EXERCISE BRIEF »
Below are the records. Retype exactly the lines between the lines holding "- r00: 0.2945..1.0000" and "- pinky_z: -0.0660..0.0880", inclusive.

RECORDS FOR THIS EXERCISE »
=== Section Start ===

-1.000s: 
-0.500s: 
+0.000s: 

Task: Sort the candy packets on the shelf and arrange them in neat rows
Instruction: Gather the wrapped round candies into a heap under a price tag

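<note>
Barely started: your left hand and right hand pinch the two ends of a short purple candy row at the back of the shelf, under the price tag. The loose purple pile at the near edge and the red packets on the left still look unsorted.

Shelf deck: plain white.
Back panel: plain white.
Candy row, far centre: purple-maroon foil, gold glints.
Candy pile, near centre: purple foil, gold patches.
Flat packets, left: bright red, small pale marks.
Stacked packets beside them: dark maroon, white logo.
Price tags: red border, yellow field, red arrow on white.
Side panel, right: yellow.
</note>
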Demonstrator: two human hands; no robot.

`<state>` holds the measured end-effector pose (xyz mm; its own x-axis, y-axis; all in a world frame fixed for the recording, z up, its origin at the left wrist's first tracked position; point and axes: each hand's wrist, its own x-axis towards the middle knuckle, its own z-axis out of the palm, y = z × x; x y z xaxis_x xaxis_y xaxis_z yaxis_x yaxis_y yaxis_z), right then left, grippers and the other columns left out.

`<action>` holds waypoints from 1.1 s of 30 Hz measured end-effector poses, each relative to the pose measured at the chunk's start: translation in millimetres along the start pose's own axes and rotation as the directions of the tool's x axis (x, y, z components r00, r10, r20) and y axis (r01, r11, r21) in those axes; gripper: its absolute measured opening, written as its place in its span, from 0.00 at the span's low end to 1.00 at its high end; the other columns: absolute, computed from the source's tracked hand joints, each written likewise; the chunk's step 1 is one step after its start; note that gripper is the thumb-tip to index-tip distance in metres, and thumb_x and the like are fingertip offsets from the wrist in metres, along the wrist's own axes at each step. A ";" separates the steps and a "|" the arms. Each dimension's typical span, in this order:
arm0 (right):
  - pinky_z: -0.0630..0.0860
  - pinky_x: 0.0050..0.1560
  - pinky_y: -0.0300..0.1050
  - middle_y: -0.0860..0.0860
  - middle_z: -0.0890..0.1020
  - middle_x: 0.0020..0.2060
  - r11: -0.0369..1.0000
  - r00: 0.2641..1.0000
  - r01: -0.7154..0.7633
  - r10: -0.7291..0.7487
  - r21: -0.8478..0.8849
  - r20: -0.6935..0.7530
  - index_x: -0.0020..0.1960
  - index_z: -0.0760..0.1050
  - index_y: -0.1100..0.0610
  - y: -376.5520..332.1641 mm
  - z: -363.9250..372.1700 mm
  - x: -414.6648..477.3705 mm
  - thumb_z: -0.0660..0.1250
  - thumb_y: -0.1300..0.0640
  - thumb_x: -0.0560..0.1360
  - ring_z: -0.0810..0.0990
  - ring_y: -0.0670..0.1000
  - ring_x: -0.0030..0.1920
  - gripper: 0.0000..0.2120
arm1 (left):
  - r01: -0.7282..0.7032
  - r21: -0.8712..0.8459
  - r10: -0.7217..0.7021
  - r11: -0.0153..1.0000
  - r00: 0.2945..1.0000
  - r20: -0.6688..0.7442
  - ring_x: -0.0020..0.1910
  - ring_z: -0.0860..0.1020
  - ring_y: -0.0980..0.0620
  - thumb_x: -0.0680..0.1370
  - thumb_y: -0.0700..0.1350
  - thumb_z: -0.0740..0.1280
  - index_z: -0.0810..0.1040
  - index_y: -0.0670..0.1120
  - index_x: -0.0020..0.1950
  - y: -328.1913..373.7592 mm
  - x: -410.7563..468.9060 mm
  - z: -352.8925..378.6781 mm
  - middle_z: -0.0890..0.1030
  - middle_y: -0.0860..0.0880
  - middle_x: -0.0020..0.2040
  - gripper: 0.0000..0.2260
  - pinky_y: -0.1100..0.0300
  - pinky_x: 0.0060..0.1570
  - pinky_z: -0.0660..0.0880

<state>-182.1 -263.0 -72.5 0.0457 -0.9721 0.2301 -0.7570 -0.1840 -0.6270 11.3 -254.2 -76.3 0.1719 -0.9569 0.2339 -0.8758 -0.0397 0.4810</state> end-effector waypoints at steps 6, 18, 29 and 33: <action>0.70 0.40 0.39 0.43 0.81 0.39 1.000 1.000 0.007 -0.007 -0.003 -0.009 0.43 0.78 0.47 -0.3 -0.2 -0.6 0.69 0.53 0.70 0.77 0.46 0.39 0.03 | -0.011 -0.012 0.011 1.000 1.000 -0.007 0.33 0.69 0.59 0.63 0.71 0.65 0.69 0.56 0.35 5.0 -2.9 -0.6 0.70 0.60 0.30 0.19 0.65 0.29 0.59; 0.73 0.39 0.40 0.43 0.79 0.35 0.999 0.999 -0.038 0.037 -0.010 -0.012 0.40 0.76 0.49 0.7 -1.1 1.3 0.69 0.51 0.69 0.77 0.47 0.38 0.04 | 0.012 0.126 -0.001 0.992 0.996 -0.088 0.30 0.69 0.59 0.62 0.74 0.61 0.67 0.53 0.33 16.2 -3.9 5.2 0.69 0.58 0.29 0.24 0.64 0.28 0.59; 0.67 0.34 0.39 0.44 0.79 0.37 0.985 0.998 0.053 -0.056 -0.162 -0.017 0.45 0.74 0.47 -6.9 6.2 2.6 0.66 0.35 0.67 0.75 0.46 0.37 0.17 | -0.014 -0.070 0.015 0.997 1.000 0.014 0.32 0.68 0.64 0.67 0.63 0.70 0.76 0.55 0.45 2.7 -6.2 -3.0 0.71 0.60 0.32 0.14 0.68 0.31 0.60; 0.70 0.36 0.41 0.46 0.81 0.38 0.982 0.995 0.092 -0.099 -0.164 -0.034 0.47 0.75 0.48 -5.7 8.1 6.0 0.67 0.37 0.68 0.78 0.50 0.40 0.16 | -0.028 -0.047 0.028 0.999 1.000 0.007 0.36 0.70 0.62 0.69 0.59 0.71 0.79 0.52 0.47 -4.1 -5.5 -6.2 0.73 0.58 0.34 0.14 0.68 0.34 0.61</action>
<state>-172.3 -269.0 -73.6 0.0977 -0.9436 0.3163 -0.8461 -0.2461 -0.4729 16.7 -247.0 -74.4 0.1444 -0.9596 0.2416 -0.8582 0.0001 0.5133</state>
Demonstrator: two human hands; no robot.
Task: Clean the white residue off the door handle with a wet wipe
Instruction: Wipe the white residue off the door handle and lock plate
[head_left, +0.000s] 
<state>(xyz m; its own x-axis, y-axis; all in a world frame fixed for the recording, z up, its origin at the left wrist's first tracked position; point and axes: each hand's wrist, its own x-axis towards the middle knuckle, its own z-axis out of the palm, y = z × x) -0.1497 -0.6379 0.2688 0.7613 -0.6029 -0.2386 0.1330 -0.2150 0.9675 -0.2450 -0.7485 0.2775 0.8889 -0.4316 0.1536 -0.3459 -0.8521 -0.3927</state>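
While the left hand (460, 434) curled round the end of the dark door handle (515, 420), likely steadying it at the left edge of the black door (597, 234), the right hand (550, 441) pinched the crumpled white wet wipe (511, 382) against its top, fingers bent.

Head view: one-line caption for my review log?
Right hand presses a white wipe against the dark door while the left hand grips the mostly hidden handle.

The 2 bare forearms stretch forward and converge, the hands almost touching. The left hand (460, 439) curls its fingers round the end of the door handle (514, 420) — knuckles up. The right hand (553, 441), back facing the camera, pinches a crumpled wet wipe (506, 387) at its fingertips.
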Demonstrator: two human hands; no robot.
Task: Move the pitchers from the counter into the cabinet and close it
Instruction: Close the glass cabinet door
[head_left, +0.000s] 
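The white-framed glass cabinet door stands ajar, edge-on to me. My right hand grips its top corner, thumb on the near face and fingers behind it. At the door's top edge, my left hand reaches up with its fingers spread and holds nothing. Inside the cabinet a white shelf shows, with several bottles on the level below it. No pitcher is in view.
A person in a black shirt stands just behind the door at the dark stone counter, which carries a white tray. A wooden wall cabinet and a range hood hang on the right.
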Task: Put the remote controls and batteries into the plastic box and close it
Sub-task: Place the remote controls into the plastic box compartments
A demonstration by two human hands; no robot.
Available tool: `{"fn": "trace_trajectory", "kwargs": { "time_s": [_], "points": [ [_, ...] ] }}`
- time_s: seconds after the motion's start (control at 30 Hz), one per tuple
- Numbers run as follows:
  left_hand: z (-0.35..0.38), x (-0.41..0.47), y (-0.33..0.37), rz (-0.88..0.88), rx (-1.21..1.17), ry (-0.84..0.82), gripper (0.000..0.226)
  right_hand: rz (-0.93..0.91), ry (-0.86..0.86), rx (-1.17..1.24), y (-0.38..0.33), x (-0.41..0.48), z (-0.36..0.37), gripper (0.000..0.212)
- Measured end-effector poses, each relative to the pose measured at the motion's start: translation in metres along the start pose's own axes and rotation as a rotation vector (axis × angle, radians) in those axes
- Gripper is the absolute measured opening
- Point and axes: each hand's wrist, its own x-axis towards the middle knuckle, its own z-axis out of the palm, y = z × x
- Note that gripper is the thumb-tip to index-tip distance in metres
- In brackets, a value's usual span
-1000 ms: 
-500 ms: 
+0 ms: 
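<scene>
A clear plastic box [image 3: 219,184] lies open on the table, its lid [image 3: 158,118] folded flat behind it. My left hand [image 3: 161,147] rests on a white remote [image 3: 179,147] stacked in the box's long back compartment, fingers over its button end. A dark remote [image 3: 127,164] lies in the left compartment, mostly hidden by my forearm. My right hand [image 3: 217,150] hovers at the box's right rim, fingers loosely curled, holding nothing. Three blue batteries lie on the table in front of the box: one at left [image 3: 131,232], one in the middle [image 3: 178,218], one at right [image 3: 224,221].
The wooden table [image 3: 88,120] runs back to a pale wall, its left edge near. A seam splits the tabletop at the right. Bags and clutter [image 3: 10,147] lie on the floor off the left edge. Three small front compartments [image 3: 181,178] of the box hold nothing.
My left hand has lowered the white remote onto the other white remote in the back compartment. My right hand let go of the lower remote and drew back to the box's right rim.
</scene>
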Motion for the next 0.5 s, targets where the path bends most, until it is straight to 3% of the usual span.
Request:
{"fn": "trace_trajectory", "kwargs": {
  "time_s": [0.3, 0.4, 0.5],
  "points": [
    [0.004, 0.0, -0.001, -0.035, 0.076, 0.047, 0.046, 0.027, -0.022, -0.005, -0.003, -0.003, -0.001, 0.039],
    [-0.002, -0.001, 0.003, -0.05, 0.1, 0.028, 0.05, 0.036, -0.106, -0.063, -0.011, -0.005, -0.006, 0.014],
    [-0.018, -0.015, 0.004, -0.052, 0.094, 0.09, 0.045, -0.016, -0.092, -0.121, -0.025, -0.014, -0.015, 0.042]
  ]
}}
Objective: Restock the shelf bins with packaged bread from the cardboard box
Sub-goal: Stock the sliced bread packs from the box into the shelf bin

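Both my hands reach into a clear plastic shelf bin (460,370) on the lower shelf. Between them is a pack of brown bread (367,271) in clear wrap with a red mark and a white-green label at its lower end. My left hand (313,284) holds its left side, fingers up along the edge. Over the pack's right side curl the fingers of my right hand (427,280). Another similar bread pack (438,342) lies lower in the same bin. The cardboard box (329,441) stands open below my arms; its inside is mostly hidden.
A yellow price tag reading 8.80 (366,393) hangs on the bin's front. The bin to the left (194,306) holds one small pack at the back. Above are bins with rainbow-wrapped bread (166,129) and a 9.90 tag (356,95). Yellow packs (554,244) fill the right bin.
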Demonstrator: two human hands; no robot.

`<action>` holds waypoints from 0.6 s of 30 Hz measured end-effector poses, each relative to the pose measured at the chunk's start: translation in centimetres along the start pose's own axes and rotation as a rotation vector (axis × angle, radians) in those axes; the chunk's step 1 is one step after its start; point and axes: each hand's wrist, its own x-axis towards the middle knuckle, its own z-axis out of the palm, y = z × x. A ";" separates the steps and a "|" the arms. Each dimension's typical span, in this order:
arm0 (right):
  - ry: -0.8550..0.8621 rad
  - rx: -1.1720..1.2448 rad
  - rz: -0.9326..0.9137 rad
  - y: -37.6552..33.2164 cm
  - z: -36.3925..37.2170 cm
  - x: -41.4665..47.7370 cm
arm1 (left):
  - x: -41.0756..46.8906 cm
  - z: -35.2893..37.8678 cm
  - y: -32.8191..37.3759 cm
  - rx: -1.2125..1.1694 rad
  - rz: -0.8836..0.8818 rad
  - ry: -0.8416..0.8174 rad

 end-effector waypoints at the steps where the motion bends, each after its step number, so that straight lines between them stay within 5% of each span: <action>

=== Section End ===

THE ANSWER »
  - r00: 0.2945..1.0000
  - r20: -0.6688..0.7442
  - ring_x: -0.0020..0.1910
  - ring_z: -0.0860..0.1020
  - ring_y: -0.0980..0.0620
  - thumb_x: -0.0680..0.1370
  - thumb_y: -0.0700..0.1350
  - thumb_z: -0.0740..0.1280
  - index_z: -0.0810..0.1040
  - index_y: -0.0670..0.1120
  - index_x: -0.0020..0.1950
  - y: -328.1913..373.7592 mm
  - x: -410.7563..468.9060 mm
  - z: -352.8925..378.6781 mm
  - middle_z: -0.0890..0.1030
  - middle_y: -0.0860..0.0880
  - middle_x: -0.0020..0.2040
  - gripper: 0.0000..0.2260
  - pinky_y: -0.1100..0.0300
  - pinky_x: 0.0060..0.1570
  - pinky_z: -0.0660..0.0880

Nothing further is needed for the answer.